- [Task instructions]:
In the entries that follow, the first line to write out is the one containing "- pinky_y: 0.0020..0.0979", and the last is the one containing "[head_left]". Reproduce that stretch exactly, with nothing before or after it.

- [Records from a collection]:

──────

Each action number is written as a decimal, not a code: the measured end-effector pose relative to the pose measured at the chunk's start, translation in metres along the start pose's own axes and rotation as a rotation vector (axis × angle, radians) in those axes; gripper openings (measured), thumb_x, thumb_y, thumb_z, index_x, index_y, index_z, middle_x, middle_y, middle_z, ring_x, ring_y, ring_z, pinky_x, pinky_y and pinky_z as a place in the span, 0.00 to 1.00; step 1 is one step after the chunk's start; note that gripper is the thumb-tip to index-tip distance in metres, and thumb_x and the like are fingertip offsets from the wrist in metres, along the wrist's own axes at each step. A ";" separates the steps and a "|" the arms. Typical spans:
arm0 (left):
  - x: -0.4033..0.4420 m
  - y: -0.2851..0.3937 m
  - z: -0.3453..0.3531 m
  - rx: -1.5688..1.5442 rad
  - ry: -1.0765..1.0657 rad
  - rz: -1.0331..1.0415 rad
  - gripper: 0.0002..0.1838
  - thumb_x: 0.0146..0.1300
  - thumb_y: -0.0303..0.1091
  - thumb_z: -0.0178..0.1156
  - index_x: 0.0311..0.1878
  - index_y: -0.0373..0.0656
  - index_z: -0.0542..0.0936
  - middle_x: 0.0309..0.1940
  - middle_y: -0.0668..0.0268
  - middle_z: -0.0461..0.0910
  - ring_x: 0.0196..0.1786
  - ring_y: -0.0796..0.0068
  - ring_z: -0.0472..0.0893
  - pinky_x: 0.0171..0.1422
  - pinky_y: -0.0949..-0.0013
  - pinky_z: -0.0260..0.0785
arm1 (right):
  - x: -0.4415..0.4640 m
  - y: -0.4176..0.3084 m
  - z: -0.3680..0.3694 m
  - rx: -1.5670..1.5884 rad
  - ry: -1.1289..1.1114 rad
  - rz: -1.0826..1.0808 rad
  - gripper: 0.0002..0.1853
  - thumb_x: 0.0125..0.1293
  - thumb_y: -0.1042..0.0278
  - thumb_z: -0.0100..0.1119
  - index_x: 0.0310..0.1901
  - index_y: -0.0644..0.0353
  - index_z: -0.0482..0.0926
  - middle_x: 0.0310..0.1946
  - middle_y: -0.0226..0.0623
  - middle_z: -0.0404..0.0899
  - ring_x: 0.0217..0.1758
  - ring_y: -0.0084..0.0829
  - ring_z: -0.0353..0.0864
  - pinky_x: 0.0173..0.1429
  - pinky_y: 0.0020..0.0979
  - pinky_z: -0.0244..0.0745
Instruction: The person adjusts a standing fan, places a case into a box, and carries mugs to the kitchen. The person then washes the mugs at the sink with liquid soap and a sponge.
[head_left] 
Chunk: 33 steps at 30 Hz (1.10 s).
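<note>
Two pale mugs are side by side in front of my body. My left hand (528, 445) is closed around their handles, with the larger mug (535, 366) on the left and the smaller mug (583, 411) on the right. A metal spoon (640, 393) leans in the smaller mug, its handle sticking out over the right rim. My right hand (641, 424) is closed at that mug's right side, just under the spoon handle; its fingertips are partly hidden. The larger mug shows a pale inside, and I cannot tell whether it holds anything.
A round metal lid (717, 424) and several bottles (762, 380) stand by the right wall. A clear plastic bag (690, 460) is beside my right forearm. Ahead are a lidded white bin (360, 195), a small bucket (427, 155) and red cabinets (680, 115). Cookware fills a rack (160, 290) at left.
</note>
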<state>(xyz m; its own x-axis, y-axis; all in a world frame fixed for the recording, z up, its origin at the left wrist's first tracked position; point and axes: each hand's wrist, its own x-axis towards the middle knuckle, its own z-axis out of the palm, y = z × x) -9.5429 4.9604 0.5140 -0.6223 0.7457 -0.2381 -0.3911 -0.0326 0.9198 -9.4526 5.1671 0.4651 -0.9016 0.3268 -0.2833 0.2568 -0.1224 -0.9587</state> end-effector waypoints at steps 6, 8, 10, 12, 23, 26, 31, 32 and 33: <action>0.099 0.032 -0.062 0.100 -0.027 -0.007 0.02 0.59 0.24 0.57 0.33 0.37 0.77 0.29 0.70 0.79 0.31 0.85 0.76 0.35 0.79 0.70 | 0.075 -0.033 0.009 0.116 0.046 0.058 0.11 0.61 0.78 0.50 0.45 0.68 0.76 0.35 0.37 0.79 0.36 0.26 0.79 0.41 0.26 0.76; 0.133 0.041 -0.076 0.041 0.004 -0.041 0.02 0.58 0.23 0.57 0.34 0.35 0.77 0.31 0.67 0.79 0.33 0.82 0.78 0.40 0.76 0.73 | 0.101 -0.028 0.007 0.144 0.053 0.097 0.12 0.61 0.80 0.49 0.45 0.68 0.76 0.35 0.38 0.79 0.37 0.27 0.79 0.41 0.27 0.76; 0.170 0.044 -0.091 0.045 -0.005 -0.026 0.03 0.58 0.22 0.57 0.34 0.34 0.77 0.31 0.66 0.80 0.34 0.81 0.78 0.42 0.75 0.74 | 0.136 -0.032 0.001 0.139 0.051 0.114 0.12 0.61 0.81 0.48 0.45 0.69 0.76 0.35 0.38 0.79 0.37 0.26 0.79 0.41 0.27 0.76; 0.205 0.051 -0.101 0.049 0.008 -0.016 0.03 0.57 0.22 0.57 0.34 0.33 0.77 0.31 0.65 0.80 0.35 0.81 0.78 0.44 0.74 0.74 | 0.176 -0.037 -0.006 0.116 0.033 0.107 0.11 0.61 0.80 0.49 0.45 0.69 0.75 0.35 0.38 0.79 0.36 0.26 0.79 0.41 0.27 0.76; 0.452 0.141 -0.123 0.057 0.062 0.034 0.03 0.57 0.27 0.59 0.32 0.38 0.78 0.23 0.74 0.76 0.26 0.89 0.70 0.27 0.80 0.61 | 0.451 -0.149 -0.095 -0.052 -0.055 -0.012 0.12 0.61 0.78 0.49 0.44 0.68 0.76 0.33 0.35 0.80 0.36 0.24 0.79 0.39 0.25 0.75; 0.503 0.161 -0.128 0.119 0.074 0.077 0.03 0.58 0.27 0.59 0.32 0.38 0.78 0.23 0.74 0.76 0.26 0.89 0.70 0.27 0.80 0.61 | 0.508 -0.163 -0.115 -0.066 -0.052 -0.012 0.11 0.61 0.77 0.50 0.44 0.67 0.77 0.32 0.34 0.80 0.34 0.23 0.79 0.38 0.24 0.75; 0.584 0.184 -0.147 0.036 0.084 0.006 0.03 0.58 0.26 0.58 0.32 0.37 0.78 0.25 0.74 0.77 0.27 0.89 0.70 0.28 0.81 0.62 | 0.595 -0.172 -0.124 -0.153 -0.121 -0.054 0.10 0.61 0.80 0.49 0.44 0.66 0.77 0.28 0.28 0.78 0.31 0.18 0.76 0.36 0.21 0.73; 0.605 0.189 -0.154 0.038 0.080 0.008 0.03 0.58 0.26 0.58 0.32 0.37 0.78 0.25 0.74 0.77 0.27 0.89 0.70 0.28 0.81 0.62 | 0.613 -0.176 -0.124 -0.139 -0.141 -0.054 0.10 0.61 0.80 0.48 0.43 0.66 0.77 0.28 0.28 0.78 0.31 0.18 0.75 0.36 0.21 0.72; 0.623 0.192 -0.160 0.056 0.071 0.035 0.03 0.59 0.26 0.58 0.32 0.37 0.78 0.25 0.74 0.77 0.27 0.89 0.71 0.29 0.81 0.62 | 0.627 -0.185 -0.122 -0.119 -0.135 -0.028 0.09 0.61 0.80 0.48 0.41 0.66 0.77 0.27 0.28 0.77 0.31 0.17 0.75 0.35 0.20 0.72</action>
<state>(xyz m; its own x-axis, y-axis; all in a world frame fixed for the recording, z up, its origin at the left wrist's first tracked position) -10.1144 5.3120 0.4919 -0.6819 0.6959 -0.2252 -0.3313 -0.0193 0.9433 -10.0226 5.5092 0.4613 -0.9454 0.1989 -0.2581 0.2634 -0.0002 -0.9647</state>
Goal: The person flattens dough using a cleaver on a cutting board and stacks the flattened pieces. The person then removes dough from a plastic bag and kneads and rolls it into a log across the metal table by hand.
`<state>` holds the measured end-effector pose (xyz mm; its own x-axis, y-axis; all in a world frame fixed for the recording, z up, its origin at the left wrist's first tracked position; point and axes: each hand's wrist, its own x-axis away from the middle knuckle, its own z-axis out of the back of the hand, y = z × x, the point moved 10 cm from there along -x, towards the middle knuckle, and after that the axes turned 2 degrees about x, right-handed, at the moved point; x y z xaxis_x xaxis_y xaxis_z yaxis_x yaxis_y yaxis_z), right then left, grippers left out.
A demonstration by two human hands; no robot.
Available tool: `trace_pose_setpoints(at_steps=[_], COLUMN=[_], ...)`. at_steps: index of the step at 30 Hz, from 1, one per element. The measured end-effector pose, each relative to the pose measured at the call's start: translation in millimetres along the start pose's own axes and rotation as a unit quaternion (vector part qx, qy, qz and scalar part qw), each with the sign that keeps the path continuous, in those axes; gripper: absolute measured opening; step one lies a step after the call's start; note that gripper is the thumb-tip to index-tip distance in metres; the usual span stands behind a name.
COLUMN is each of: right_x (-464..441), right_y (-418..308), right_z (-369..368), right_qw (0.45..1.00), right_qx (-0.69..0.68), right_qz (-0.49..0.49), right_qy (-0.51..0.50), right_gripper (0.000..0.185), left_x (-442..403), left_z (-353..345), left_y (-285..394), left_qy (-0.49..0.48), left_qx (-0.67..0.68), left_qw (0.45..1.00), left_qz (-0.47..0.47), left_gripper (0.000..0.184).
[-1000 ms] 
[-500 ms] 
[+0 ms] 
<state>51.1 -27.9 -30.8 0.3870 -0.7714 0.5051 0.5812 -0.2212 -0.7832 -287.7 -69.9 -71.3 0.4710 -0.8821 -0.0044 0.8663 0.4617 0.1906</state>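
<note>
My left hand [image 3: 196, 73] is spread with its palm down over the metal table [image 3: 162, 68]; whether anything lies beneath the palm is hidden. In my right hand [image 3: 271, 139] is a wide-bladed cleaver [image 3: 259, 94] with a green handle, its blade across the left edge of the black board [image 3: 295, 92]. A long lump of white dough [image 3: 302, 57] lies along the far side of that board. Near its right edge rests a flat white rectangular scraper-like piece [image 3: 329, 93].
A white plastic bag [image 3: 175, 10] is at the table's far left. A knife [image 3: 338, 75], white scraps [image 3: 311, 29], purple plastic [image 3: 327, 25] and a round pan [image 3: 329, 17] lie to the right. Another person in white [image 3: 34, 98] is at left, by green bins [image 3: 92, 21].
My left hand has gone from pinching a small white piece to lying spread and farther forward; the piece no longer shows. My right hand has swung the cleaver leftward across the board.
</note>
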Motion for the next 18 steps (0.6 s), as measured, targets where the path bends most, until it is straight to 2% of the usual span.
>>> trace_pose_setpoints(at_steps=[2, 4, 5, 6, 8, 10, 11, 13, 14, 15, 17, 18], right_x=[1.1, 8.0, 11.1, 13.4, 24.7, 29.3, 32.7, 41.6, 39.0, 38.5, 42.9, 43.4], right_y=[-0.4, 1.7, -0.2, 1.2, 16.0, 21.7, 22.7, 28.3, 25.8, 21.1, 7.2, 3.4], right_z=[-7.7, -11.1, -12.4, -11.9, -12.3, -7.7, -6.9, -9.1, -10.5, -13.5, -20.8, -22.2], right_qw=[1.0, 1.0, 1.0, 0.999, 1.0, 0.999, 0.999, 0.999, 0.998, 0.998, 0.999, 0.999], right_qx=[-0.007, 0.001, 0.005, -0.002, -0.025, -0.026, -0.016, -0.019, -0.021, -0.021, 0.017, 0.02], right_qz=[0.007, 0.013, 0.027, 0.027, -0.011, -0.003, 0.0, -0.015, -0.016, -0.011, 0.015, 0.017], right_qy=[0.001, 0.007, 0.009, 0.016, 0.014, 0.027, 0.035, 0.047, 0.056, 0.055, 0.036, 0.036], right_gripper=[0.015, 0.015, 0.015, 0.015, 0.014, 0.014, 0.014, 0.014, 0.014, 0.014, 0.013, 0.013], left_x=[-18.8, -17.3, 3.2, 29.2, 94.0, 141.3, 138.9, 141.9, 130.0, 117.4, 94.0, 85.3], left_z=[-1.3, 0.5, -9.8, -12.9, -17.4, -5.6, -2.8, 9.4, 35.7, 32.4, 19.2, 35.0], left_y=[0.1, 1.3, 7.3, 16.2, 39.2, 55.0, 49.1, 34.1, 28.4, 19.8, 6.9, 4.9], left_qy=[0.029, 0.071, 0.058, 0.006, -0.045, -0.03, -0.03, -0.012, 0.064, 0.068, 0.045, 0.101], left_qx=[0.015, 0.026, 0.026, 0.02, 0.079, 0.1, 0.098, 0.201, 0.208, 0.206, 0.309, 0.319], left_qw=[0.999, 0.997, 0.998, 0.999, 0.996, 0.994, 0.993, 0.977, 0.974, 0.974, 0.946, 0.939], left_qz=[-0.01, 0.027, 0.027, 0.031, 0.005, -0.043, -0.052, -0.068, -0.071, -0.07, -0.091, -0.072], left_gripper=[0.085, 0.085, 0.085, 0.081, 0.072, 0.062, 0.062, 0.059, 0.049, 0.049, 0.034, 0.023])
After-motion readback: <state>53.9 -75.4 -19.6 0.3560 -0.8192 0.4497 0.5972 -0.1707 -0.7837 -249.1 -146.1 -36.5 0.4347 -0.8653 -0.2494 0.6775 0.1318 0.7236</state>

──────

- [Written response]:
  - pinky_y: 0.0020..0.0979
  - pinky_z: -0.0244..0.0745
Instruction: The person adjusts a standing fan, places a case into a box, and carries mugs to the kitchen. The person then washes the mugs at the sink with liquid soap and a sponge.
[head_left] 

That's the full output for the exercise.